_Task_
Could you copy out every line of the data where the word "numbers" occurs?

_Available data_
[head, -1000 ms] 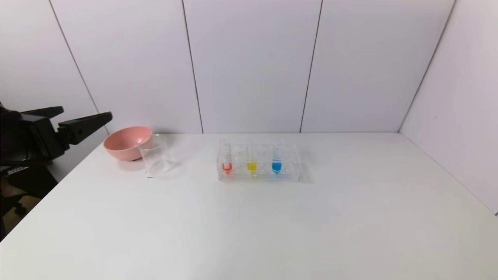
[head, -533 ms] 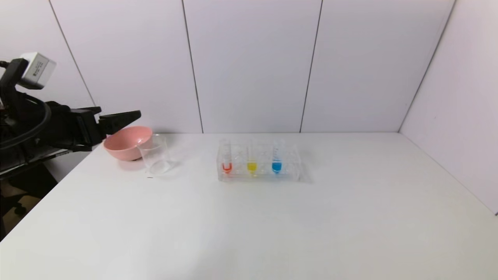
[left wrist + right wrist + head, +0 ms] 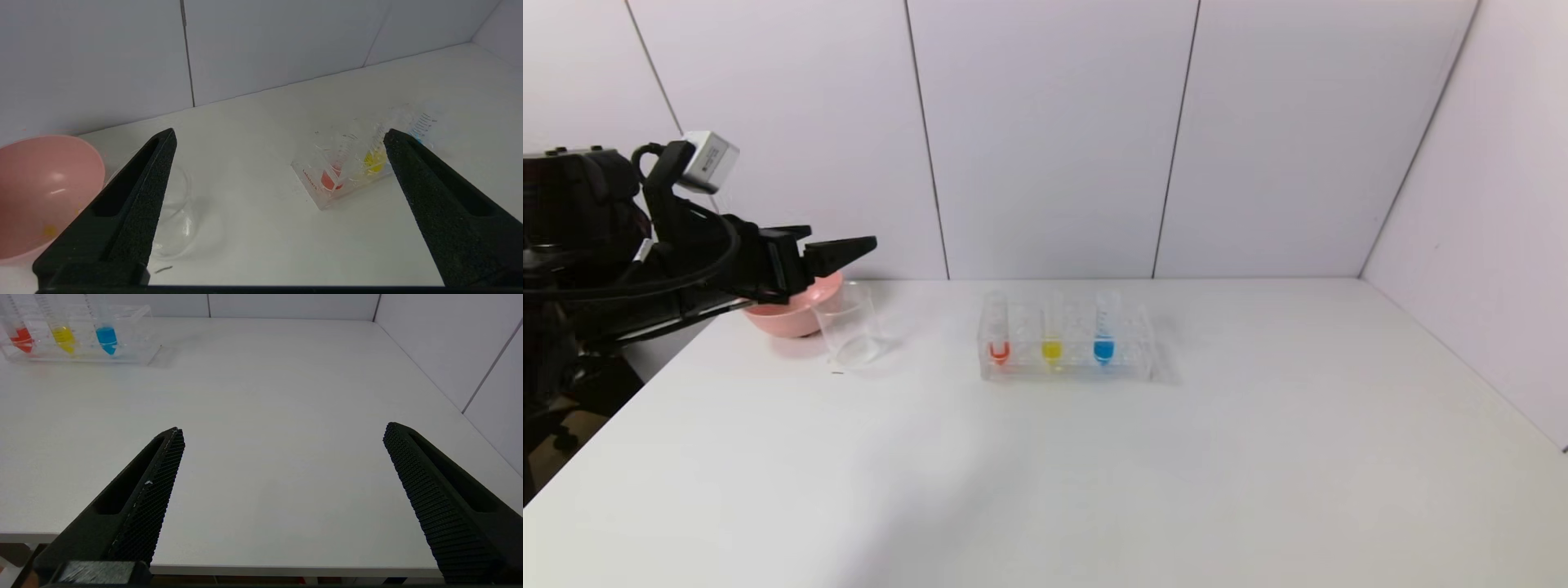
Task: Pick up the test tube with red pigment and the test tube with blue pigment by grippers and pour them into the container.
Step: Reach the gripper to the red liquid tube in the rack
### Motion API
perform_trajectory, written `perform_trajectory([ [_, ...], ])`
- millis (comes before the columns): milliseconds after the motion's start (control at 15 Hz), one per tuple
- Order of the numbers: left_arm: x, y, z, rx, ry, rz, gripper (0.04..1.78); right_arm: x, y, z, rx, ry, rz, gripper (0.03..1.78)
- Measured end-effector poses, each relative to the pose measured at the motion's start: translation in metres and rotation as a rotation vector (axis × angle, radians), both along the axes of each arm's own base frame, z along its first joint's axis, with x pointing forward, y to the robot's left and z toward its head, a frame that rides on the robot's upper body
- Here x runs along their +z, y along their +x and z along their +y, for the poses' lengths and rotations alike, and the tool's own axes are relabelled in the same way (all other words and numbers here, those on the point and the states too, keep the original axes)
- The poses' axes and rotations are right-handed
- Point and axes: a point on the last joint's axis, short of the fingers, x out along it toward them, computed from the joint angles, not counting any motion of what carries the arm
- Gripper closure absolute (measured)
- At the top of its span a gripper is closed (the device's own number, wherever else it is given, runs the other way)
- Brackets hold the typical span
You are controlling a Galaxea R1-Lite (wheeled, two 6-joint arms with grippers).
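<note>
A white table (image 3: pixel 1094 457) fills the scene, backed by pale wall panels (image 3: pixel 1045 139) that turn a corner on the right; at the table's far left stands a pink bowl (image 3: pixel 792 314), and just beside it, nearer the middle, the beaker (image 3: pixel 849 327), upright and clear, looking empty; between them and the rack lies bare tabletop; the left gripper (image 3: pixel 837 245) hangs in the air above the bowl and the beaker's rim, pointing toward the rack, its fingers (image 3: pixel 135 196) spread wide with nothing between them; in its wrist view the beaker (image 3: pixel 175 216) shows partly behind one finger and the blue tube is partly hidden behind the other; the clear rack (image 3: pixel 1066 347) sits at mid-table toward the back, well apart from the beaker; in it stand three tubes upright in a row: the red tube (image 3: pixel 999 335) on the end nearest the beaker, the yellow tube (image 3: pixel 1051 336) in the middle, the blue tube (image 3: pixel 1103 331) on the far end; the right gripper (image 3: pixel 282 457) is out of the head view, hovering over the table's near edge, fingers (image 3: pixel 143 498) wide apart and empty, well away from the rack (image 3: pixel 135 330).
</note>
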Motion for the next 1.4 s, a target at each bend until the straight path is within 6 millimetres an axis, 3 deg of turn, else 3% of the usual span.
perform_trajectory([
  [267, -0.012, 0.025, -0.005, -0.243, -0.010, -0.126, 0.05, 0.000, 0.000, 0.000, 0.000, 0.000, 0.000, 0.04],
  [533, -0.033, 0.038, -0.009, -0.469, -0.018, -0.096, 0.05, 0.000, 0.000, 0.000, 0.000, 0.000, 0.000, 0.04],
  [1067, -0.065, 0.081, -0.021, -0.742, 0.005, -0.206, 0.05, 0.000, 0.000, 0.000, 0.000, 0.000, 0.000, 0.04],
  [1400, -0.090, 0.109, -0.039, -0.897, -0.002, -0.197, 0.05, 0.000, 0.000, 0.000, 0.000, 0.000, 0.000, 0.04],
])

_Answer to the problem_
- Order of the numbers: left_arm: x, y, z, rx, ry, rz, gripper (0.04..1.78); right_arm: x, y, z, rx, ry, rz, gripper (0.03..1.78)
- Here x runs along their +z, y along their +x and z along their +y, for the poses' lengths and rotations alike, and the tool's own axes are relabelled in the same way (all other words and numbers here, those on the point and the states too, keep the original axes)

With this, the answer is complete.